After listening to the Support Person CD (with the Mrs.) I now see that I've had anxious tendencies my entire life. It's only recently that I began feeling this badly, and very recently since panic attacks have set in.
I used to have a very physical job and pulled a muscle in my chest. It felt like I was having a heart attack. I was diagnosed with costacondritus, and it eventually began causing major anxiety. Up until that point, I honestly believed I was invincible. After that, I had everything from brain tumors to colon cancer.
My wake-up call came when I was diagnosed with barrett's esophagus. The "real" condition made the "fake" ones disappear. I'm coping okay with my barrett's. It is very low grade (no disphagia) and new research suggests that so long as my acid reflux remains controlled, there is a good chance it will stay that way.
But the door was open, and over the past several years I have had several major bouts with depression and anxiety. Usually it was over my barrett's. I would present a symptom or two of my barrett's worsening and assume I was developing cancer from it. A scope in July eased my mind: no change. Then it was prostate problems... I was positive I had prostate problems because I had a symptom. Went to a urologist and, while I wouldn't carve it in stone, he gave me his opinion and it eased my mind a lot.
My first true panic attack was a monster. It happened about two weekends ago. I was on the set of my current film project and started trembling. My heart was beating out of my chest. I felt numb. Pain. At first I didn't say anything, but it worsened to the point where I had to. Fortunately, one of the cast members is also a nurse, and he was able to determine it was probably a panic attack. I drank some water, had some food, calmed down.
On the drive home it happened again and it was much worse. I called 911 and pulled over. The EMT's arrived and hooked me up to their machine. They saw that my heartrate was high and my bp was up (it's up all the time anyway) and diagnosed it as a panic attack.

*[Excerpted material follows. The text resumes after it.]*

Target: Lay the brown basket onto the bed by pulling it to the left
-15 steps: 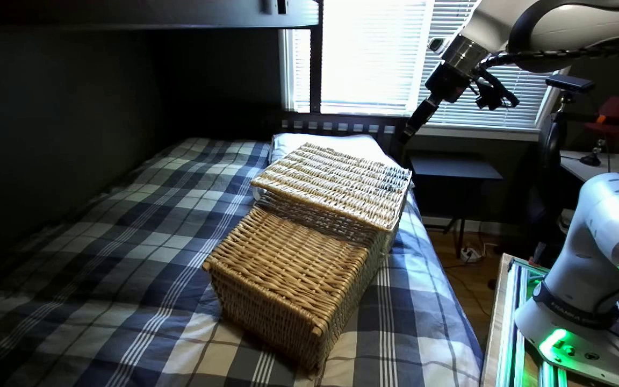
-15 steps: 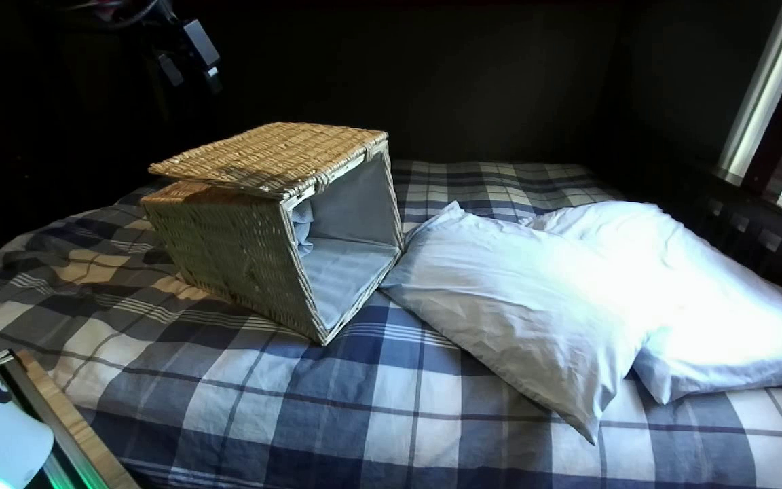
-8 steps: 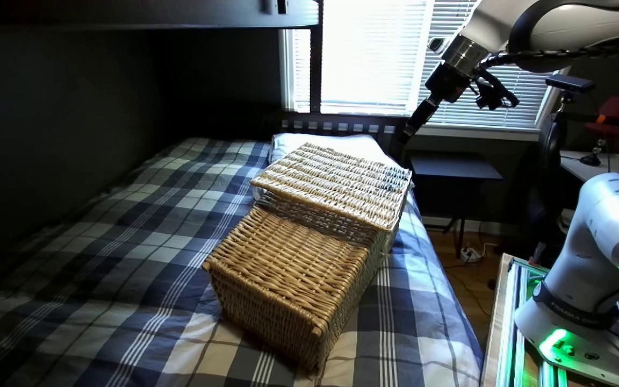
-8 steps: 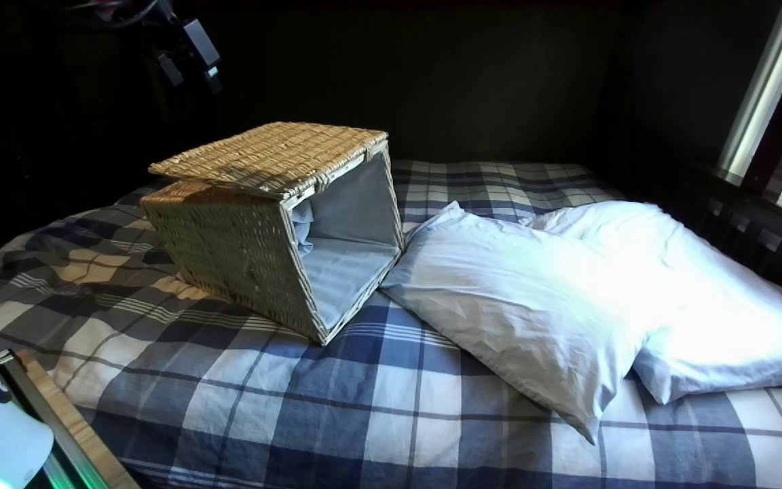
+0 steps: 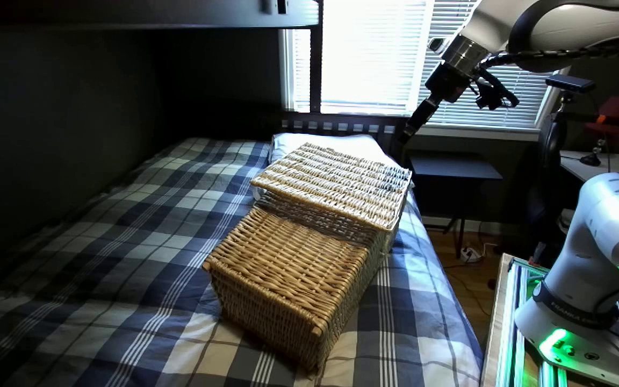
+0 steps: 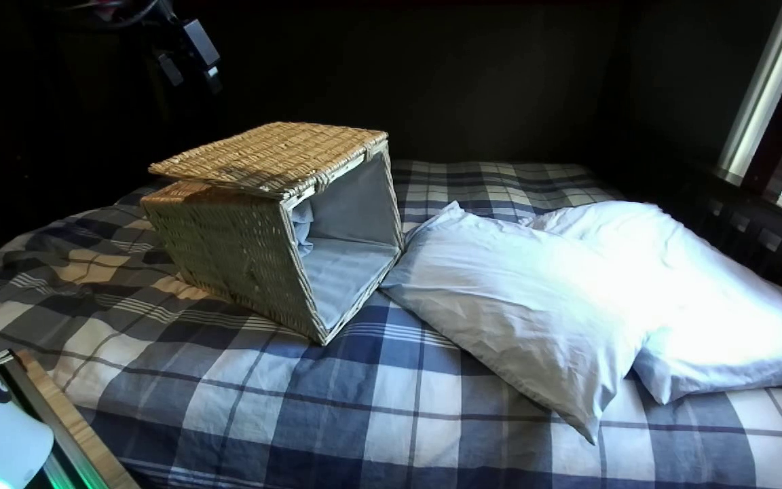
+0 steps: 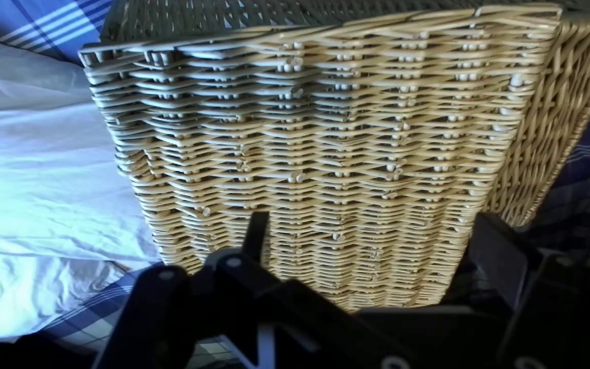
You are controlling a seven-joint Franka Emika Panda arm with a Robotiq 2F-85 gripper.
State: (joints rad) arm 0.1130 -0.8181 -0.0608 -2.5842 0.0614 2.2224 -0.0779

I've had a few since then. Had one last night at dinner with my family at Applebees. But I went out this evening with a friend of mine and had a terrific time.
I'm not a social butterfly but I love going out with friends and family. I was nervous about trying again tonight but it went very well. I don't know, maybe it was the hour we spent at the driving range that loosened me up.

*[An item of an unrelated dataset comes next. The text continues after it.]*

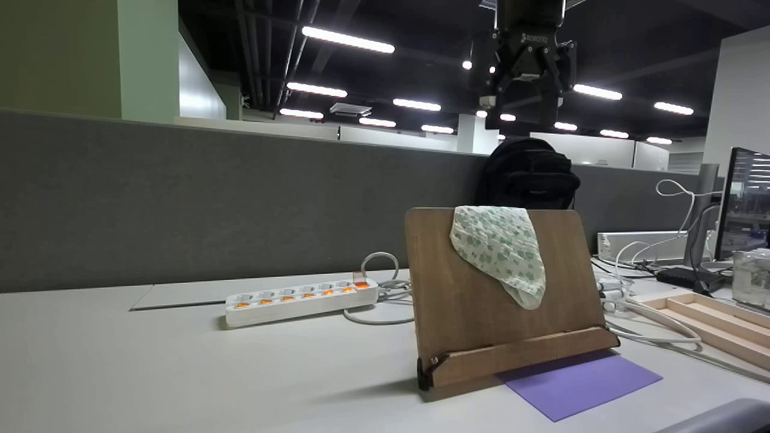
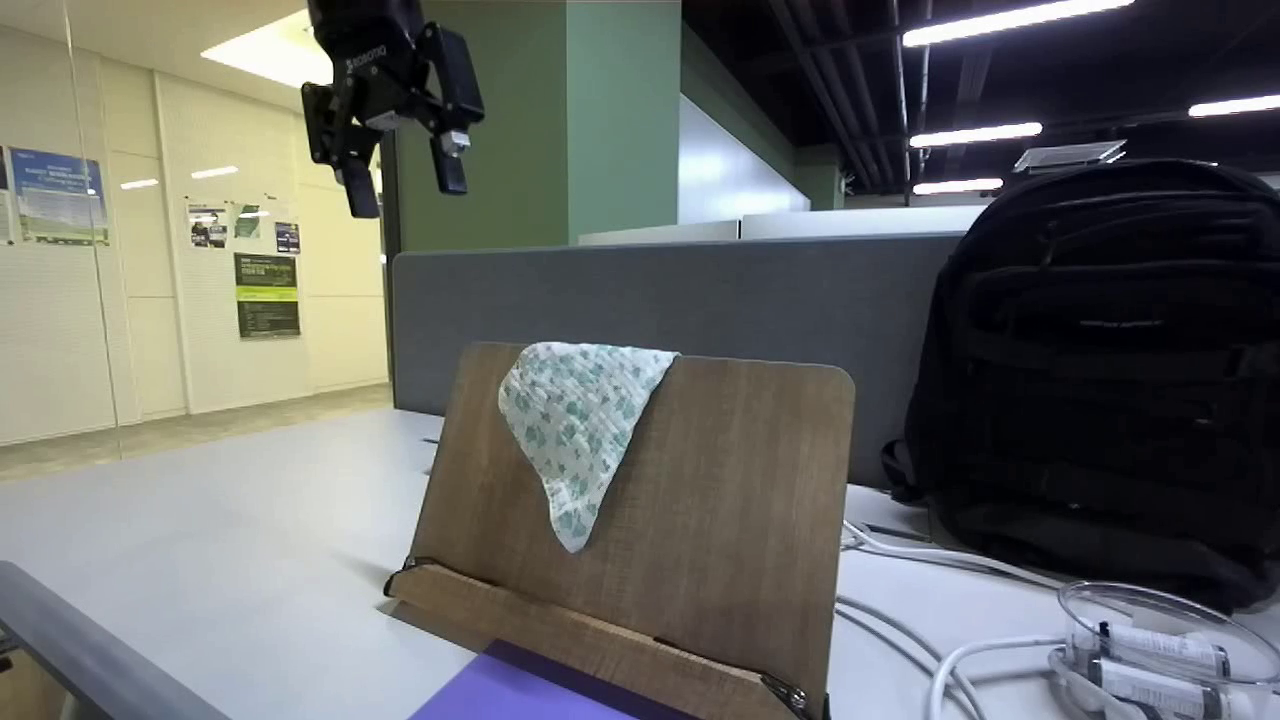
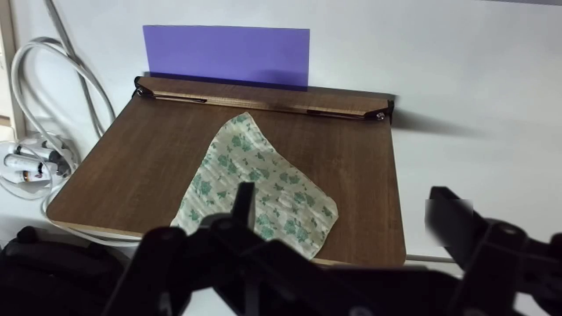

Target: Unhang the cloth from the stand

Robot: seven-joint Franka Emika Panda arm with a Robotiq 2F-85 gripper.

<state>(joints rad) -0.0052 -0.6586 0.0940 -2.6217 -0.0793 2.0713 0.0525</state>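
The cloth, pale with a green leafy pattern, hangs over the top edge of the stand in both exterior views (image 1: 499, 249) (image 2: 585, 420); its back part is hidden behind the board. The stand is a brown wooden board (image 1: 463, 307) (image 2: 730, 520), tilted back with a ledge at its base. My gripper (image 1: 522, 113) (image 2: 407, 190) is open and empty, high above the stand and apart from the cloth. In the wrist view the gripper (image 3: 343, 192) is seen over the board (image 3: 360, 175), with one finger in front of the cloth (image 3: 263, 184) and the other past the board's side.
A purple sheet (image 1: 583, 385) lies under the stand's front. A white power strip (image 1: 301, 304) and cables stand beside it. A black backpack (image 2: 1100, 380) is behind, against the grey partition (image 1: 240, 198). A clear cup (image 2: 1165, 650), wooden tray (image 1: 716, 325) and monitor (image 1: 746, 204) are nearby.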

Sorry, getting off topic. Anyway, I'm pretty overweight (pushing 280, I'm pretty sure). I started at a gym in September but my personal trainer quit and I stopped going because it felt too much like work. But after seeing how well my anxiety responded to the physical activity at the driving range, I think I may try the gym again but with a new attitude. It's my time, to make my body look the way I want it. It's not "work" it's my choice, and I'm doing it because it's what I want and what I know my body needs.
So - sorry for the looooong first post. Just thought I would get the introductory and history stuff out of the way. I'm excited to be on this journey, and I look forward to not only taking my life back, but making it even better than it was before. Thanks for enduring the ramble! I look forward to getting to know everyone here and sharing in this journey together.